Task prompt: Return all lines of the data in which the string "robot" occurs.
--------------------------------
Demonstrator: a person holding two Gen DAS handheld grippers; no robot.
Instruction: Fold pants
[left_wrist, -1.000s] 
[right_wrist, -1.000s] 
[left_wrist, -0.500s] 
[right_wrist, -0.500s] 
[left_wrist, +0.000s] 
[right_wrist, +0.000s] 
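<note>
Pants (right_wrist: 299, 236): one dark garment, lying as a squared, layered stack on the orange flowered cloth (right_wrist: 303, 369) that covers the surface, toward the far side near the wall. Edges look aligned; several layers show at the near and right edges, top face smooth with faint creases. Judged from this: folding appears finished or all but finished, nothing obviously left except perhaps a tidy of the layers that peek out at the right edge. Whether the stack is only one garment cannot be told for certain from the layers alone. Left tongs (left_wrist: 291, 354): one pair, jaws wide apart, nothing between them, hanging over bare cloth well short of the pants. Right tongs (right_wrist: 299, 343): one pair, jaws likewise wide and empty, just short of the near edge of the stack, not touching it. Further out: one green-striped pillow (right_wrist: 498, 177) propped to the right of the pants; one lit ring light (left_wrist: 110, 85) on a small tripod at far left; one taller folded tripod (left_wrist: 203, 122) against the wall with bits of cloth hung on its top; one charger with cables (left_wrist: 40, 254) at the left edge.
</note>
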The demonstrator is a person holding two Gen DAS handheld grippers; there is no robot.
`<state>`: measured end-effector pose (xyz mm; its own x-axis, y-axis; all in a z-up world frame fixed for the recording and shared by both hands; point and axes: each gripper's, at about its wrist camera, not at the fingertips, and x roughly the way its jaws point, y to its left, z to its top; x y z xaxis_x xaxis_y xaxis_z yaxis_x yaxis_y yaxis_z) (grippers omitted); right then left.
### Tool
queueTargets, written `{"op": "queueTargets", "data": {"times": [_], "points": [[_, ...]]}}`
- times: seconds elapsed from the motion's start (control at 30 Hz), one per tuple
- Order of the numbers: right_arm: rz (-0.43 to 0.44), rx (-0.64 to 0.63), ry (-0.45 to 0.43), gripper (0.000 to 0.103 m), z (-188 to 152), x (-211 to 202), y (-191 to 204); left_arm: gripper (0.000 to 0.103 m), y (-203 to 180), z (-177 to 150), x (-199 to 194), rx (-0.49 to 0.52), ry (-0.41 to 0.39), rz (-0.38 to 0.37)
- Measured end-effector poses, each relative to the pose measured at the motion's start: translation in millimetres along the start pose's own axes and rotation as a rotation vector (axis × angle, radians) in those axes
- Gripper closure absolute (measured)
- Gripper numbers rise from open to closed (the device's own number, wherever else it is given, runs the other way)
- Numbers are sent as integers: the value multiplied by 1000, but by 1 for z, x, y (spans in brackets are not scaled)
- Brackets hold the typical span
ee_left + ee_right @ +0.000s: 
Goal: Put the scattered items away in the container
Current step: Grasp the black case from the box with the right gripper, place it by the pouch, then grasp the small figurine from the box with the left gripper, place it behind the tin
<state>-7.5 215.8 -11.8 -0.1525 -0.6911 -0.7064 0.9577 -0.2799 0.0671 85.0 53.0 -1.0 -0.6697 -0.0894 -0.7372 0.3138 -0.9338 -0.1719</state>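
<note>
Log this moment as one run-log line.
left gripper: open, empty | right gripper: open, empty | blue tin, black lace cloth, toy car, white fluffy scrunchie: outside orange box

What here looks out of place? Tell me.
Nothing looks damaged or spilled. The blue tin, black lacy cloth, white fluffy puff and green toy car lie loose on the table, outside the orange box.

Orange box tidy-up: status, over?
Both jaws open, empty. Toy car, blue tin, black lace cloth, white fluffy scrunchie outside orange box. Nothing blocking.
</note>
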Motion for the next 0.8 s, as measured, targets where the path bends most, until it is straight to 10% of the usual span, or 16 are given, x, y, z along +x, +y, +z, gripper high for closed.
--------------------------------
Exercise output:
Demonstrator: a person holding two Gen DAS handheld grippers; no robot.
The demonstrator is a person holding two Gen DAS handheld grippers; there is no robot.

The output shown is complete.